The island is battling its worst outbreak of the disease since December 2019 and is rushing to accelerate vaccinations.
Taiwan was rushing to increase supplies of COVID-19 vaccinations on Wednesday as the government raised its alert level for the whole island following a further increase in domestic cases of the coronavirus.
The island has reported more than 1,000 new cases during the past week, leading to new curbs on personal gatherings and the closure of entertainment venues, after months of keeping the virus at bay through strict border controls and effective testing, tracing and quarantine measures.
Health Minister Chen Shih-chung announced a further 267 cases on Wednesday, compared with 240 on Tuesday, which while low by international standards comes as a shock for a population that has grown accustomed to life continuing almost as normal.
There was no need to order a full lockdown for now, and people should not worry too much, Chen stressed.
“At present, medical capacity is sufficient, so please don’t worry,” he said.
Taiwan’s vaccination campaign has had a sluggish start but the authorities are now stepping up efforts to secure vaccine supplies.
The island expects to receive more than 410,000 doses of the AstraZeneca shot from the COVAX global sharing programme on Wednesday.
Chen described the shots as “very valuable” and said front-line healthcare workers would be first in line for the vaccinations.
The island has received a little more than 300,000 doses to date, all from AstraZeneca.
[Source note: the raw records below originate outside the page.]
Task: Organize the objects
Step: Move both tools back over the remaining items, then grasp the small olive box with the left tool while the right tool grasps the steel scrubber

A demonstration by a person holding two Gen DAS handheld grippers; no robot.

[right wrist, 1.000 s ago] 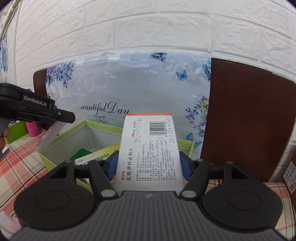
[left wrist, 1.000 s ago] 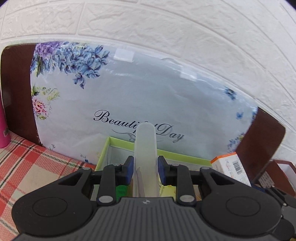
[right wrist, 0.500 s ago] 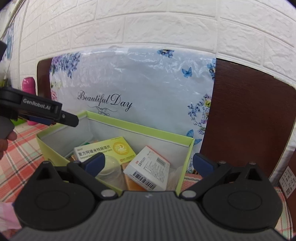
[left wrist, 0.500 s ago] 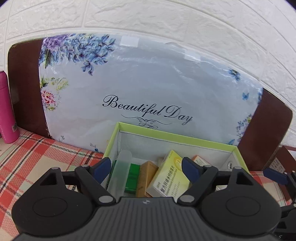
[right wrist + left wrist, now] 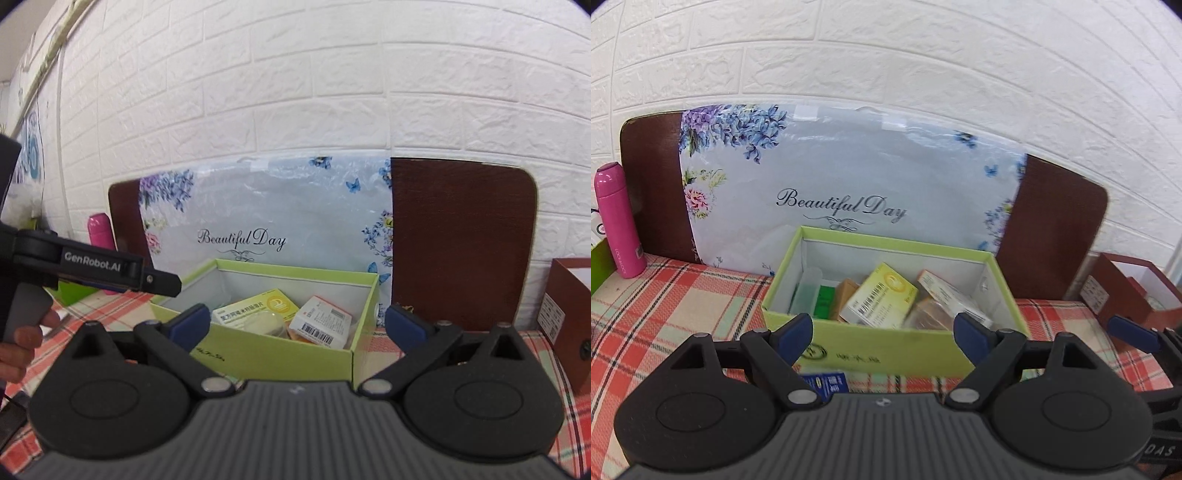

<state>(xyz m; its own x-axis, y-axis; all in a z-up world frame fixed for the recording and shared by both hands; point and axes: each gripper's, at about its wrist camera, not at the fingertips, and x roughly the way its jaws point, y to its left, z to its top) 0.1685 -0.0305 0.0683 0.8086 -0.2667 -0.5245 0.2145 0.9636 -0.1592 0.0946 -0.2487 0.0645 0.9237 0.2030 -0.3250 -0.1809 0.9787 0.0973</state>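
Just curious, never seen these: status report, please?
Left tongs open, empty. Right tongs open, empty. Medicine boxes inside green box. Nothing blocking.

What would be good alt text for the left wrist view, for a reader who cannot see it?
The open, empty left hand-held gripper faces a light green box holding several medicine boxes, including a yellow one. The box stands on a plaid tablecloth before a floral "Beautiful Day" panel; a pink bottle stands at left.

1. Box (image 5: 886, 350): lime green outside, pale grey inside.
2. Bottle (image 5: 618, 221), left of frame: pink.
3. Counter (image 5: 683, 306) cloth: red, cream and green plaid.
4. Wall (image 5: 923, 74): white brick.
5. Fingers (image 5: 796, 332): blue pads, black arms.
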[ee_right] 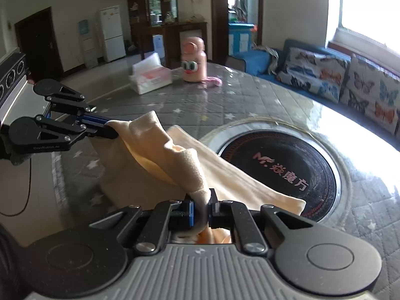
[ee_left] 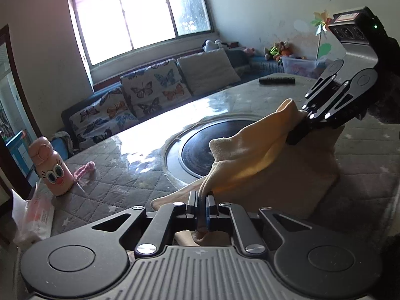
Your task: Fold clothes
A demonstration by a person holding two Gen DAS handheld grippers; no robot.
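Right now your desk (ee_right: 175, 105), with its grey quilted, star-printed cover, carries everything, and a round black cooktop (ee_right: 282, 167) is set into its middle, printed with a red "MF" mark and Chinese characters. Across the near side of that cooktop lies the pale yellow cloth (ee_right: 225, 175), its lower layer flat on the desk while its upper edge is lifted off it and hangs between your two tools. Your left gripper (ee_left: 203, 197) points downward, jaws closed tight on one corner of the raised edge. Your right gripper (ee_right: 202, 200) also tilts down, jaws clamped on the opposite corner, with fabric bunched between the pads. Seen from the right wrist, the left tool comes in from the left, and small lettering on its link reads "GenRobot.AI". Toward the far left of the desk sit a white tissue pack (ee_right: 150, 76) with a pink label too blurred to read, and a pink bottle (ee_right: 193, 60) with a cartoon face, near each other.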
More than two-thirds of those have been distributed.
Taiwan has said it expected to get more than 1 million AstraZeneca shots via COVAX in total.
Taiwan has ordered 20 million doses, mostly from AstraZeneca but also from Moderna, although global shortages have curtailed supplies.
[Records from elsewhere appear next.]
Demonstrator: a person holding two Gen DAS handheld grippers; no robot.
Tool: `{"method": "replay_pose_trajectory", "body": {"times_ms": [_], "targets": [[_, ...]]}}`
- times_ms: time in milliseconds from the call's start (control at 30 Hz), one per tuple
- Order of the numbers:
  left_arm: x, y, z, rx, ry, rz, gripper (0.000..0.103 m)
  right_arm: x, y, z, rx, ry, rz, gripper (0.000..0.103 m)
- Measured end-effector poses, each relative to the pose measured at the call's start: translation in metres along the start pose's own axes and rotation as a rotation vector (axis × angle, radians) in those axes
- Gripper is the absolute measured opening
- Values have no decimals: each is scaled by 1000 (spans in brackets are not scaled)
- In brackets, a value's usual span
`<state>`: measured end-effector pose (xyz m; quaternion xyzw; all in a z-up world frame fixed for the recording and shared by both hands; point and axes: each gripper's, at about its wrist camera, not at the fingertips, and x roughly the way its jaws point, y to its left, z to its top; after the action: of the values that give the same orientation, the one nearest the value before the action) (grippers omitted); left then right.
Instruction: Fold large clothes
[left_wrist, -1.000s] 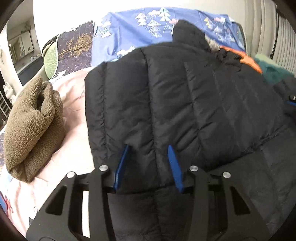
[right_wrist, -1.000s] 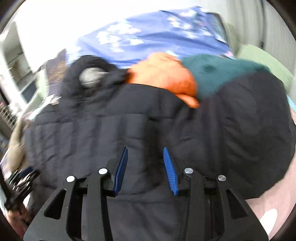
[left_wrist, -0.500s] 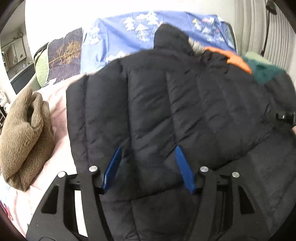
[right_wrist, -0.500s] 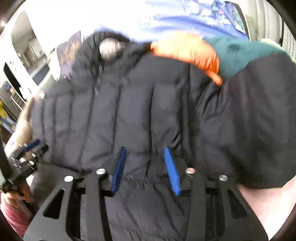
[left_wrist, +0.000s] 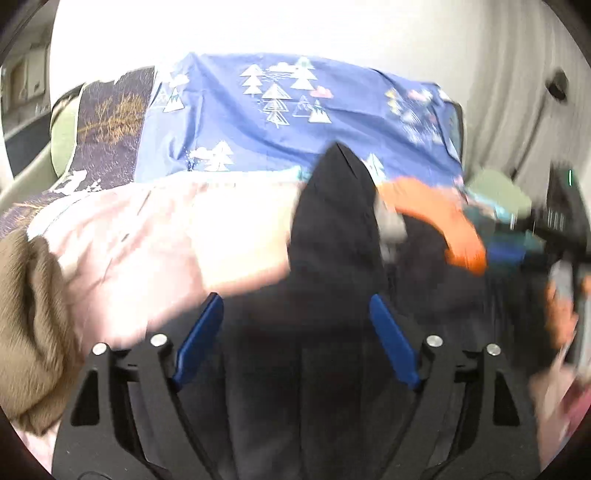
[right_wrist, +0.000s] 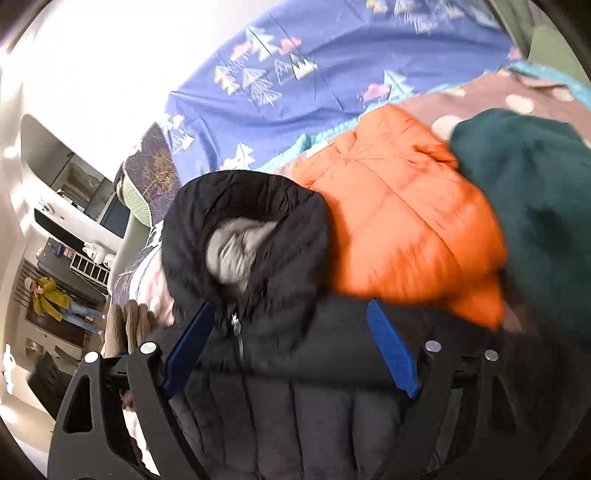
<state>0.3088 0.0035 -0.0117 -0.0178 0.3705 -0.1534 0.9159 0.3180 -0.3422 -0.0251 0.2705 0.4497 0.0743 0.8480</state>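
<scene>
Covering bed (left_wrist: 155, 236): pink sheet, blue blanket (left_wrist: 280, 122)

I am in a bedroom of a home: under me is a bed with a pale pink sheet (left_wrist: 155, 236) and a blue cover (left_wrist: 295, 118) printed with white trees and clouds. Clothes lie heaped on it, a black puffer jacket (right_wrist: 251, 229), an orange one (right_wrist: 399, 221), a teal garment (right_wrist: 535, 192) and a folded brown fleece (left_wrist: 29, 325). Past the bed's edge I see shelving (right_wrist: 90, 267) and white walls.
</scene>
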Motion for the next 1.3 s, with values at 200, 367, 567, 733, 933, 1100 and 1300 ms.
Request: {"method": "replay_pose_trajectory", "body": {"times_ms": [200,367,567,733,933,1100,1300], "targets": [[78,2,79,-72,77,-18,84,71,-13,33,65,86,31,85],[139,-10,98,-103,167,-97,23,93,-15,47,48,52,117,51],[96,-27,87,-9,44,-221,6,48,6,39,-123,-62,219,11],[13,-23,48,85,-30,-346,6,-25,40,-12,-403,-138,306,11],[-74,19,-57,94,-81,-312,25,-94,27,-132,-639,-136,197,38],[-94,41,-103,65,-63,-202,25,-118,-4,-192,-641,-129,63,41],[-48,-20,-107,90,8,-201,17,-65,16,-186,-433,-76,61,41]]}}
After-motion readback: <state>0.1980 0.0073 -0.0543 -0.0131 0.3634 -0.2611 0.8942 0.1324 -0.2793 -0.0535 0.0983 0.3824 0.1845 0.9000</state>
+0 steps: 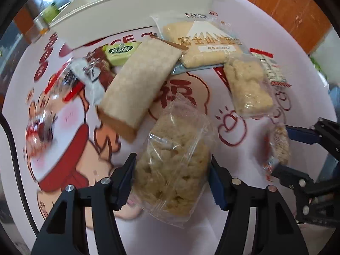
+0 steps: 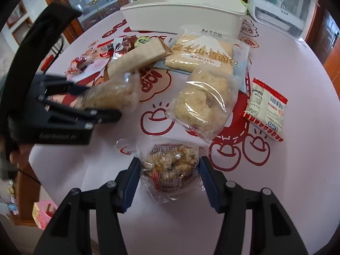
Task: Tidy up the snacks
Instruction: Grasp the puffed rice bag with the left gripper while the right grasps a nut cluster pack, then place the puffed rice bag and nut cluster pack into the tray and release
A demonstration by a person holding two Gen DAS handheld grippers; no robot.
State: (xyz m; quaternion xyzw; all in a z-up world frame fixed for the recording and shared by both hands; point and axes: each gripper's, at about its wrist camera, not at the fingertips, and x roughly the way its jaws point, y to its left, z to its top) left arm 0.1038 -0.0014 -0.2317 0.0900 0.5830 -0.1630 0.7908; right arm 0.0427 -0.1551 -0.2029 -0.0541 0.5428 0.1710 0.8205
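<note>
My left gripper (image 1: 172, 157) is shut on a clear packet of pale rice crisps (image 1: 172, 170), its pads against both sides. In the right wrist view the left gripper (image 2: 104, 101) holds that packet (image 2: 114, 93) at the left. My right gripper (image 2: 170, 159) is shut on a small printed packet of rice crackers (image 2: 170, 167) lying on the tablecloth. It also shows at the right edge of the left wrist view, the right gripper (image 1: 280, 149) around the small packet (image 1: 281, 144). A white bin (image 2: 182, 14) stands at the table's far side.
Loose on the pink printed tablecloth (image 2: 276, 180): a long wrapped cake (image 1: 138, 85), a Fuji-print bread pack (image 2: 201, 53), another clear crisp packet (image 2: 201, 104), a red-edged sachet (image 2: 265, 108), small green (image 1: 121, 53) and brown (image 1: 99, 63) packets, a candy (image 2: 78, 63). A white appliance (image 2: 280, 6) stands far right.
</note>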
In a statement on Wednesday, Taiwan’s Centres for Disease Control said vaccines must be fairly distributed.
“Fair access to effective vaccines is the ultimate means to curb the global COVID-19 pandemic,” it said after a virtual workshop on vaccines with the top US, British, Japanese and Australian diplomats in Taipei. “We look forward to more effective and sufficient vaccine development and marketing, and call on all countries to work together to end the COVID-19 pandemic.”
Taiwan is mobilising its diplomats to try to secure more vaccines, and is in talks with the United States for a share of the COVID-19 shots President Joe Biden plans to send abroad.
Brent Christensen, the de facto US ambassador to Taiwan, said at the same event that “talking about COVID-19 vaccines can be a sensitive subject,” according to a copy of his remarks published by his office.
“We recognise that each country and region is at different stages in their COVID-19 vaccination programmes,” the remarks said. “Unfortunately, many still face difficulties gaining access to vaccines.”
Taiwan has reported 2,533 cases since the pandemic began, including 14 deaths.